> **WORK INSTRUCTION**:
Only the lines below, from the one with "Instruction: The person" through the one with "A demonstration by", are to be written out, exactly.

• • • • •

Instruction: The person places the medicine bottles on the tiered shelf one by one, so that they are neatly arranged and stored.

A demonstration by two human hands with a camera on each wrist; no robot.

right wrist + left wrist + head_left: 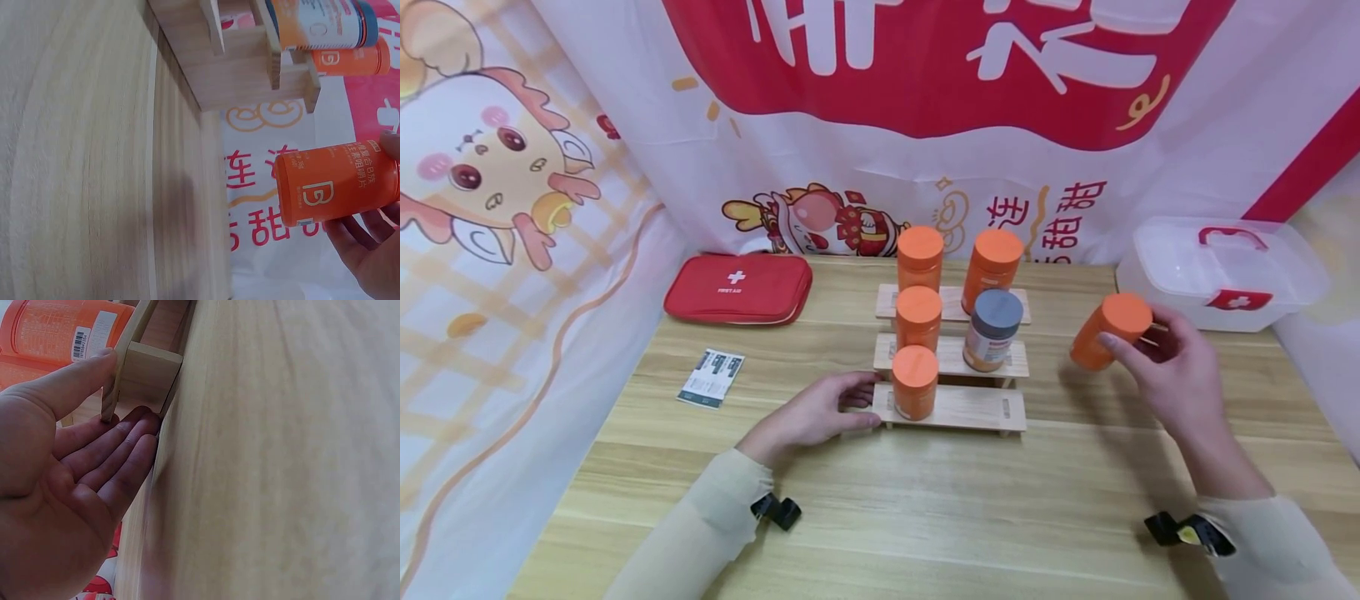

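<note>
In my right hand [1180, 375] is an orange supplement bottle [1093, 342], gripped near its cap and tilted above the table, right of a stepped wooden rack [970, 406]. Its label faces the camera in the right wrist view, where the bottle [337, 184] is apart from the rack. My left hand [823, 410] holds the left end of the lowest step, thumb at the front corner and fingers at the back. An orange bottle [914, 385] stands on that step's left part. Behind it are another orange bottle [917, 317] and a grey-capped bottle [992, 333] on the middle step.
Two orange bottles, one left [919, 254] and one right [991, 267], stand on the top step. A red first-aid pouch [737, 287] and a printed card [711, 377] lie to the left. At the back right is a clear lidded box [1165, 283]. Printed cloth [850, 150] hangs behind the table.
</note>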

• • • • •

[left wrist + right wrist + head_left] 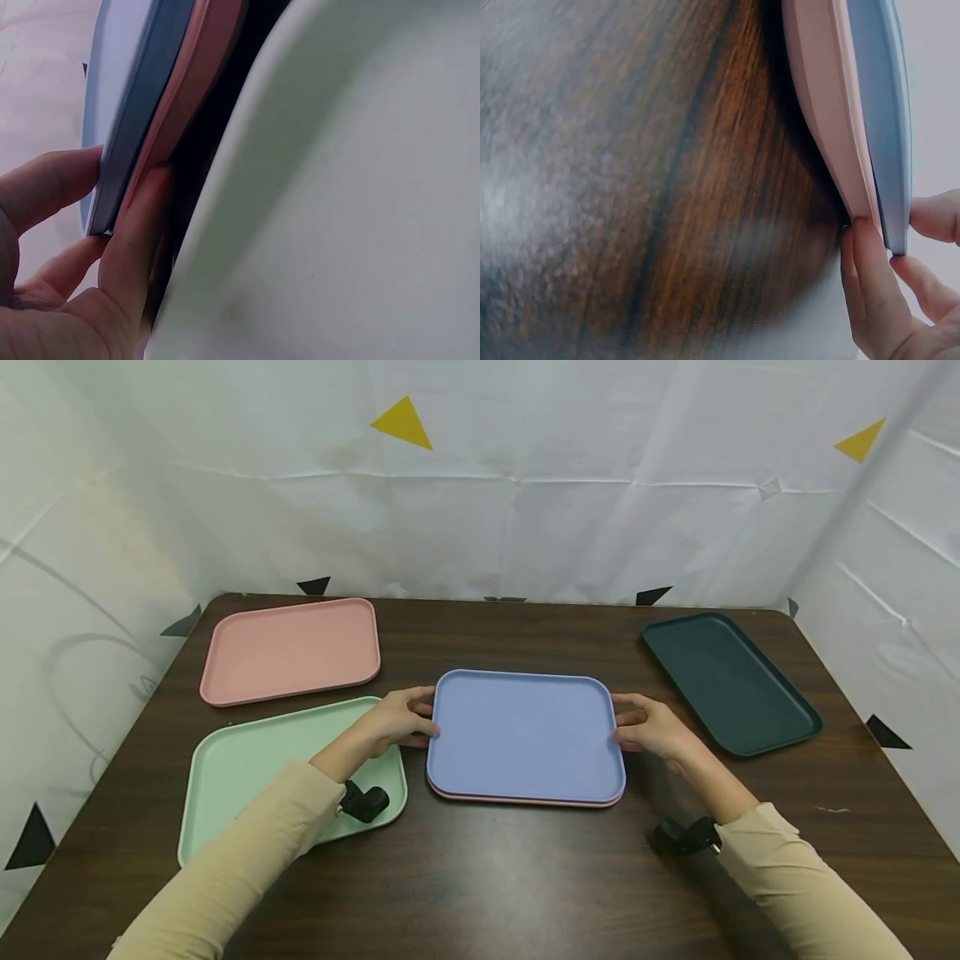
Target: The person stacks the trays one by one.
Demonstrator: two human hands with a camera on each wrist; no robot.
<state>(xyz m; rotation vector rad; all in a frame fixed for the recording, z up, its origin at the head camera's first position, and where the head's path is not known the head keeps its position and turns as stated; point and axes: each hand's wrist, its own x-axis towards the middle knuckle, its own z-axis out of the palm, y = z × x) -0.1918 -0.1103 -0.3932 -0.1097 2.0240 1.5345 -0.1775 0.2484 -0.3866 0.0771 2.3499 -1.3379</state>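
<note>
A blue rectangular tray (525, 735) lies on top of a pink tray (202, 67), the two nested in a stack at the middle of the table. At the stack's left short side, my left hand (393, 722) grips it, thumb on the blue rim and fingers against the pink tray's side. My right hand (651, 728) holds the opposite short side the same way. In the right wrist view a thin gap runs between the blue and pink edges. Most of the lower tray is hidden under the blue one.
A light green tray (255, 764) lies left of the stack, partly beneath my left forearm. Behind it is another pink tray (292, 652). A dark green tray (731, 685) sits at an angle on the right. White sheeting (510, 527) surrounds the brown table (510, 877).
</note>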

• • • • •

> **TASK SOLUTION**:
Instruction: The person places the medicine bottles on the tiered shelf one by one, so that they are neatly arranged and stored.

A demonstration by two human hands with a camera on each wrist; no robot.

This exercise has now been fully answered.